Cross-screening in observational studies that test many hypotheses

TL;DR

This paper introduces 'cross-screening', a method for testing many causal hypotheses in observational studies that controls error rates and enhances replicability by splitting data and cross-validating findings.

Contribution

It proposes a novel cross-screening strategy that improves validity and replicability in large-scale observational hypothesis testing, especially with many hypotheses.

Findings

Cross-screening controls family-wise error rate effectively.

The method is particularly useful for studies with hundreds or thousands of hypotheses.

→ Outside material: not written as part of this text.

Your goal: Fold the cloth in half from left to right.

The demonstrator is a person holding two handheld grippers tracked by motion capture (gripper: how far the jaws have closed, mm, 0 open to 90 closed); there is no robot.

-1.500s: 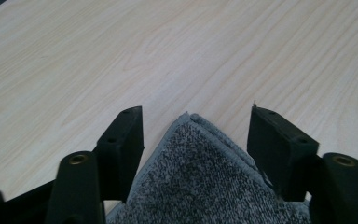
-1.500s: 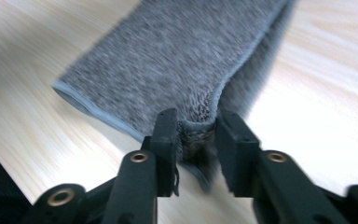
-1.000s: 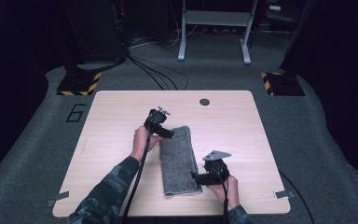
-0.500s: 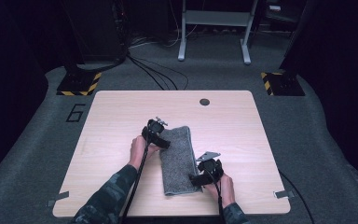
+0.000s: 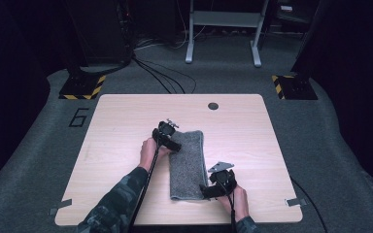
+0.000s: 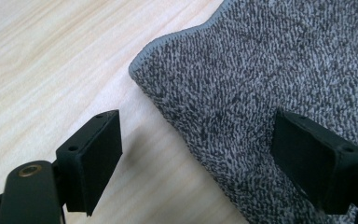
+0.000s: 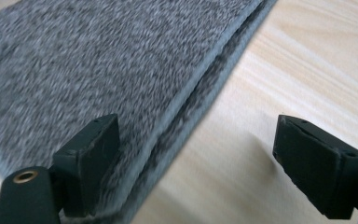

Applied to biomarkers in fish consumption, demonstrating practical utility.

Abstract

We discuss observational studies that test many causal hypotheses, either hypotheses about many outcomes or many treatments. To be credible an observational study that tests many causal hypotheses must demonstrate that its conclusions are neither artifacts of multiple testing nor of small biases from nonrandom treatment assignment. In a sense that needs to be defined carefully, hidden within a sensitivity analysis for nonrandom assignment is an enormous correction for multiple testing: in the absence of bias, it is extremely improbable that multiple testing alone would create an association insensitive to moderate biases. We propose a new strategy called "cross-screening", different from but motivated by recent work of Bogomolov and Heller on replicability. Cross-screening splits the data in half at random, uses the first half to plan a study carried out on the second half, then uses the second half to plan a study carried out on the first half, and reports the more favorable conclusions of the two studies correcting using the Bonferroni inequality for having done two studies. If the two studies happen to concur, then they achieve Bogomolov-Heller replicability; however, importantly, replicability is not required for strong control of the family-wise error rate, and either study alone suffices for firm conclusions. In randomized studies with a few hypotheses, cross-split screening is not an attractive method when compared with conventional methods of multiplicity control, but it can become attractive when hundreds or thousands of hypotheses are subjected to sensitivity analyses in an observational study. We illustrate the technique by comparing 46 biomarkers in individuals who consume large quantities of fish versus little or no fish.